*THE TASK:*
In the entries that follow, find the line containing "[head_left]" and the line containing "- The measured", then copy exactly everything from the first through the second except the pictures.

*STUDY MATERIAL:*
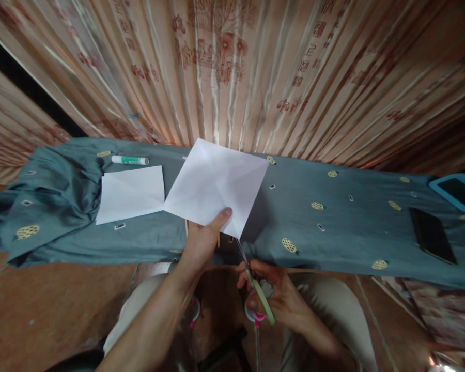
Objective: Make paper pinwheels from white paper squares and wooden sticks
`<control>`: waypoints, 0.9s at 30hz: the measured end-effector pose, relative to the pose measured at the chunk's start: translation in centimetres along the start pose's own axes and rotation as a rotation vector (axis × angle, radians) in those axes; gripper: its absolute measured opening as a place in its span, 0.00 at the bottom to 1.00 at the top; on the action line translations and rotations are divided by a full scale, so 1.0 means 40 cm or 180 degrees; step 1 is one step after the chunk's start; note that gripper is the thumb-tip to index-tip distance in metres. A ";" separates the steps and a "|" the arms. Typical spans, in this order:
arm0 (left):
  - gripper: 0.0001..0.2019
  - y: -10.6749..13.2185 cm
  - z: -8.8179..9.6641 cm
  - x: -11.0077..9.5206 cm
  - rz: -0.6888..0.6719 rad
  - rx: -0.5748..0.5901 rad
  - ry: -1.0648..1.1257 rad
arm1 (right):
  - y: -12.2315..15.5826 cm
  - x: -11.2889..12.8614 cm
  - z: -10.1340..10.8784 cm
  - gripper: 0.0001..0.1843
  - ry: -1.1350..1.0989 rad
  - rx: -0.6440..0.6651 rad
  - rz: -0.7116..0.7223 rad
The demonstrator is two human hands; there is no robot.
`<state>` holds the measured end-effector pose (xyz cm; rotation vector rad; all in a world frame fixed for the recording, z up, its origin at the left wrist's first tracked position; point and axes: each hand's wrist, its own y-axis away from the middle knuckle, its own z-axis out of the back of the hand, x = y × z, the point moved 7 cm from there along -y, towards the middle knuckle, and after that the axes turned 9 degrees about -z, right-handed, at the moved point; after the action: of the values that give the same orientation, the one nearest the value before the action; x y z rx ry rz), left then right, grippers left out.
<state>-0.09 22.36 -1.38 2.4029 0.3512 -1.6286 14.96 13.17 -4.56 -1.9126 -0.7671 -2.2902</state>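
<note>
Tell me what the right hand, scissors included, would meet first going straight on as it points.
Likely the near corner of the white sheet in the left hand: the scissors in the right hand point at it and seem to reach its edge, though depth is unclear.

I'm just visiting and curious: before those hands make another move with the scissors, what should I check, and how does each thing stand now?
1. White sheet held: ok. The left hand grips the white sheet, thumb on top.
2. Scissors in hand: ok. The right hand holds the green-handled scissors.
3. Blades touching the paper: cannot tell. They point at its nearest corner, but contact is unclear.
4. Left fingers clear of the blades: cannot tell. The thumb is apart from them; the fingers beneath are hidden.
5. Marker out of the way: ok. The marker lies on the cloth, beyond the other paper.
</note>
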 end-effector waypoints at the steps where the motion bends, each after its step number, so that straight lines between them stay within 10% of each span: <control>1: 0.30 0.003 -0.001 0.004 0.0026 0.0001 -0.0023 | -0.002 0.003 -0.003 0.29 -0.0095 0.0017 -0.0005; 27: 0.28 0.024 -0.018 -0.004 0.0004 0.0261 -0.0418 | -0.013 0.007 -0.001 0.26 -0.0672 0.0022 -0.0140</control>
<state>0.79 21.66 -0.93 2.3369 0.2648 -1.8226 14.66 13.67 -4.48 -2.1808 -0.8438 -2.1284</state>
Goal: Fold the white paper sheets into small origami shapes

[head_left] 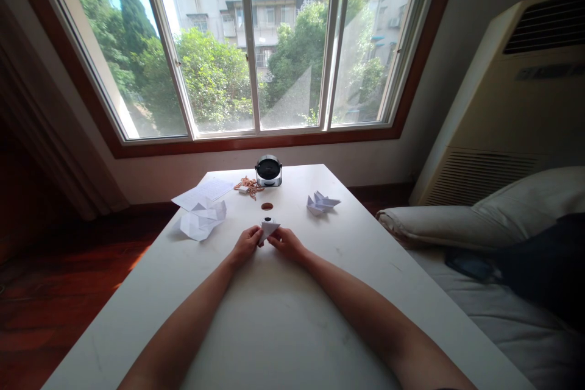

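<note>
Fingers of left hand and right hand pinch one small folded paper

The folded paper is a small, plain piece, pale grey-white in the shade, doubled into a roughly triangular shape. It sits between the left fingers and the right fingers, held by both. Its broader edge is on the side away from the person, spanning the gap between the two sets of fingers; its narrow point aims back toward the person, close beside the left fingers. Finer creases are too small to make out.
</note>
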### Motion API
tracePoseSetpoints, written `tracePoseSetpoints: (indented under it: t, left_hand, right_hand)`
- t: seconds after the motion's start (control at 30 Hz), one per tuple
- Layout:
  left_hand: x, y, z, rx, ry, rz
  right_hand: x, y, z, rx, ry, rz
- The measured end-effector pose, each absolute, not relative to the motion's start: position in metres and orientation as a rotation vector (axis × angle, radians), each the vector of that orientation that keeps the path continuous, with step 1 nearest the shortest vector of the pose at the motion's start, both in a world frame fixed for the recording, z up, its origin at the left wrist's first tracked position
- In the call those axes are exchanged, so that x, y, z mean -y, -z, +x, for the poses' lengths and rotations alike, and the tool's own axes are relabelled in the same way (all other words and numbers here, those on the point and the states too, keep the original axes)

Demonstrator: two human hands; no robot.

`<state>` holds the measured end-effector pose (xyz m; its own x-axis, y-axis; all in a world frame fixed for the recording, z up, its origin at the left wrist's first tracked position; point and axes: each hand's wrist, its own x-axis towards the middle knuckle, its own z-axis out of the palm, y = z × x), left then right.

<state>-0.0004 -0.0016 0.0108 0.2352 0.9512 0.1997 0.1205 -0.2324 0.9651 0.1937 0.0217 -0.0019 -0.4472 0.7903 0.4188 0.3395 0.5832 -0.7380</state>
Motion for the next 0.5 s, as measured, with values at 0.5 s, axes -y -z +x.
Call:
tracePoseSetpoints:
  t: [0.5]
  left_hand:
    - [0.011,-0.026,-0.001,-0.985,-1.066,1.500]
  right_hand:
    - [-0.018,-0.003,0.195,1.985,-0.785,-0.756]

*WORKED SOLUTION:*
[head_left] 

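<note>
Fingers of left hand and right hand pinch one small folded paper

The folded paper is a small, plain piece, pale grey-white in the shade, doubled into a roughly triangular shape. It sits between the left fingers and the right fingers, held by both. Its broader edge is on the side away from the person, spanning the gap between the two sets of fingers; its narrow point aims back toward the person, close beside the left fingers. Finer creases are too small to make out.
</note>
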### Motion API
tracePoseSetpoints, written `tracePoseSetpoints: (indented under it: t, left_hand, right_hand)`
- t: seconds after the motion's start (control at 30 Hz), one per tuple
- Layout:
  left_hand: x, y, z, rx, ry, rz
  right_hand: x, y, z, rx, ry, rz
- The measured end-effector pose, each absolute, not relative to the motion's start: position in metres and orientation as a rotation vector (axis × angle, radians), each the vector of that orientation that keeps the path continuous, with step 1 nearest the shortest vector of the pose at the motion's start, both in a world frame fixed for the recording, z up, its origin at the left wrist's first tracked position

Nothing else belongs in this output.